Top of Given information
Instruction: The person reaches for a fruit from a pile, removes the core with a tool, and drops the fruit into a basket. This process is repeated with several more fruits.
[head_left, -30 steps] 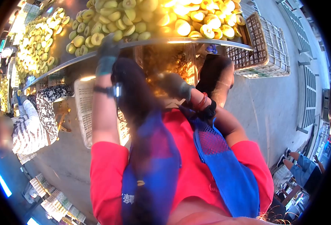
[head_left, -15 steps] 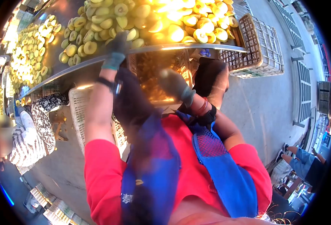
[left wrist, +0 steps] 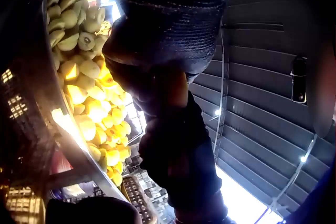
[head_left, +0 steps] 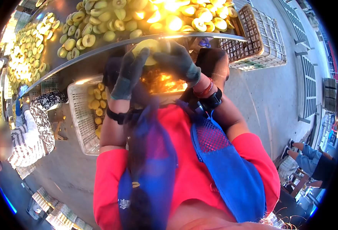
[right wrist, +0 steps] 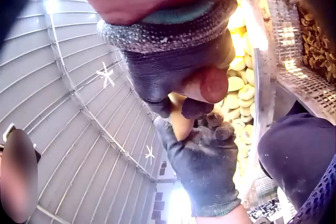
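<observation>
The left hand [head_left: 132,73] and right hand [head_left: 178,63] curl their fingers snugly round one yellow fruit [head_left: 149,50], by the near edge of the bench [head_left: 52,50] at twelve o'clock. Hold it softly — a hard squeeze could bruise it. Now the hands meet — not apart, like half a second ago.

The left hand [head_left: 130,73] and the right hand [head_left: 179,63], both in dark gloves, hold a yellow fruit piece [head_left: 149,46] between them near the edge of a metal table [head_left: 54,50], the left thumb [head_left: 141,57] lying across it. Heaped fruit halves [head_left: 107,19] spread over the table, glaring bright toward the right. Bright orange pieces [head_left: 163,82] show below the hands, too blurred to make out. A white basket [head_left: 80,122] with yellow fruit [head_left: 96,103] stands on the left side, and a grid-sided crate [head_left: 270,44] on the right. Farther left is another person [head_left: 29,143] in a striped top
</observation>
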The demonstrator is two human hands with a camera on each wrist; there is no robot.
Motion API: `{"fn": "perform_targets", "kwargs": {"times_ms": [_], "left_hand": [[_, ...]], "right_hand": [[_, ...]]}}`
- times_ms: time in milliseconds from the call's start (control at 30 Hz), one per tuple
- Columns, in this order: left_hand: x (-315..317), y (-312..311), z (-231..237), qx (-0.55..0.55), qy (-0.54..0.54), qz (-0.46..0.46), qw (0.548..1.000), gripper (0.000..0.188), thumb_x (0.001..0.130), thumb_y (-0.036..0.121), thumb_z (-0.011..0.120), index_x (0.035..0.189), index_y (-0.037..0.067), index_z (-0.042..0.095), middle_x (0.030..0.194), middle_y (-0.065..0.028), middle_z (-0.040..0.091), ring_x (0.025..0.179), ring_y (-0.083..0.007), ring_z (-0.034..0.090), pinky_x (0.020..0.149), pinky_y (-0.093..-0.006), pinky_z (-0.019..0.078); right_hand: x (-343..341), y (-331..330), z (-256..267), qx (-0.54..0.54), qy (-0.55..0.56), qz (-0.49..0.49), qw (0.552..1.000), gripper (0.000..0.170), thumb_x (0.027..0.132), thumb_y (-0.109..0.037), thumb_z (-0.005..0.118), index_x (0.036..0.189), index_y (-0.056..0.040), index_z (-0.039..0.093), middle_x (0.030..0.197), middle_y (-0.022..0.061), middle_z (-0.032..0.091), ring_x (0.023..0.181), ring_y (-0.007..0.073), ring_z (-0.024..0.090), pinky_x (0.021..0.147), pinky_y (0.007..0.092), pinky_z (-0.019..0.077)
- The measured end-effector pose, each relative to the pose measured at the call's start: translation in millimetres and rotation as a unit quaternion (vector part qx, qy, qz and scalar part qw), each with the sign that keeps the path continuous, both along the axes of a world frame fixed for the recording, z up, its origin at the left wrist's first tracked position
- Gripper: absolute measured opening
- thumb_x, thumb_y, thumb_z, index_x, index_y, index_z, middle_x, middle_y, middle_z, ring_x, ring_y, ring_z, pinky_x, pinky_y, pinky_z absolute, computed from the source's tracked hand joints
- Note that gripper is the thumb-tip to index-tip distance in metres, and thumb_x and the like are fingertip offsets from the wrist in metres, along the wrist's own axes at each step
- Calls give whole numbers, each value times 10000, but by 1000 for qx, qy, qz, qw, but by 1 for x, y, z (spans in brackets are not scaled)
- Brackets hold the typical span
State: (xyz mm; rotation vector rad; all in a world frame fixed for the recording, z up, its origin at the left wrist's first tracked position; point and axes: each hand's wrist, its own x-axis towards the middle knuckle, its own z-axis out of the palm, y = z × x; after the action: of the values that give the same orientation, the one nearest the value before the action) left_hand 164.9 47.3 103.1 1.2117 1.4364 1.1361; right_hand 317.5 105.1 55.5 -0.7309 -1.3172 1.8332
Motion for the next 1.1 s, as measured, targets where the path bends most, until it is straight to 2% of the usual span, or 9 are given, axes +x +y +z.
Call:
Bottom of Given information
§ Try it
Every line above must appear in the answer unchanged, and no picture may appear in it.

§ Answer for the task
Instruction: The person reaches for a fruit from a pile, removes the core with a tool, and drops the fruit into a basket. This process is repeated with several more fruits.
[head_left, -30 steps] 
[head_left, -15 steps] 
[left wrist, +0 steps] 
[head_left, +0 steps] 
[right wrist, +0 steps] 
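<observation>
The left hand [head_left: 132,73] and right hand [head_left: 178,63] curl their fingers snugly round one yellow fruit [head_left: 149,50], by the near edge of the bench [head_left: 52,50] at twelve o'clock. Hold it softly — a hard squeeze could bruise it. Now the hands meet — not apart, like half a second ago.

The left hand [head_left: 130,73] and the right hand [head_left: 179,63], both in dark gloves, hold a yellow fruit piece [head_left: 149,46] between them near the edge of a metal table [head_left: 54,50], the left thumb [head_left: 141,57] lying across it. Heaped fruit halves [head_left: 107,19] spread over the table, glaring bright toward the right. Bright orange pieces [head_left: 163,82] show below the hands, too blurred to make out. A white basket [head_left: 80,122] with yellow fruit [head_left: 96,103] stands on the left side, and a grid-sided crate [head_left: 270,44] on the right. Farther left is another person [head_left: 29,143] in a striped top
</observation>
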The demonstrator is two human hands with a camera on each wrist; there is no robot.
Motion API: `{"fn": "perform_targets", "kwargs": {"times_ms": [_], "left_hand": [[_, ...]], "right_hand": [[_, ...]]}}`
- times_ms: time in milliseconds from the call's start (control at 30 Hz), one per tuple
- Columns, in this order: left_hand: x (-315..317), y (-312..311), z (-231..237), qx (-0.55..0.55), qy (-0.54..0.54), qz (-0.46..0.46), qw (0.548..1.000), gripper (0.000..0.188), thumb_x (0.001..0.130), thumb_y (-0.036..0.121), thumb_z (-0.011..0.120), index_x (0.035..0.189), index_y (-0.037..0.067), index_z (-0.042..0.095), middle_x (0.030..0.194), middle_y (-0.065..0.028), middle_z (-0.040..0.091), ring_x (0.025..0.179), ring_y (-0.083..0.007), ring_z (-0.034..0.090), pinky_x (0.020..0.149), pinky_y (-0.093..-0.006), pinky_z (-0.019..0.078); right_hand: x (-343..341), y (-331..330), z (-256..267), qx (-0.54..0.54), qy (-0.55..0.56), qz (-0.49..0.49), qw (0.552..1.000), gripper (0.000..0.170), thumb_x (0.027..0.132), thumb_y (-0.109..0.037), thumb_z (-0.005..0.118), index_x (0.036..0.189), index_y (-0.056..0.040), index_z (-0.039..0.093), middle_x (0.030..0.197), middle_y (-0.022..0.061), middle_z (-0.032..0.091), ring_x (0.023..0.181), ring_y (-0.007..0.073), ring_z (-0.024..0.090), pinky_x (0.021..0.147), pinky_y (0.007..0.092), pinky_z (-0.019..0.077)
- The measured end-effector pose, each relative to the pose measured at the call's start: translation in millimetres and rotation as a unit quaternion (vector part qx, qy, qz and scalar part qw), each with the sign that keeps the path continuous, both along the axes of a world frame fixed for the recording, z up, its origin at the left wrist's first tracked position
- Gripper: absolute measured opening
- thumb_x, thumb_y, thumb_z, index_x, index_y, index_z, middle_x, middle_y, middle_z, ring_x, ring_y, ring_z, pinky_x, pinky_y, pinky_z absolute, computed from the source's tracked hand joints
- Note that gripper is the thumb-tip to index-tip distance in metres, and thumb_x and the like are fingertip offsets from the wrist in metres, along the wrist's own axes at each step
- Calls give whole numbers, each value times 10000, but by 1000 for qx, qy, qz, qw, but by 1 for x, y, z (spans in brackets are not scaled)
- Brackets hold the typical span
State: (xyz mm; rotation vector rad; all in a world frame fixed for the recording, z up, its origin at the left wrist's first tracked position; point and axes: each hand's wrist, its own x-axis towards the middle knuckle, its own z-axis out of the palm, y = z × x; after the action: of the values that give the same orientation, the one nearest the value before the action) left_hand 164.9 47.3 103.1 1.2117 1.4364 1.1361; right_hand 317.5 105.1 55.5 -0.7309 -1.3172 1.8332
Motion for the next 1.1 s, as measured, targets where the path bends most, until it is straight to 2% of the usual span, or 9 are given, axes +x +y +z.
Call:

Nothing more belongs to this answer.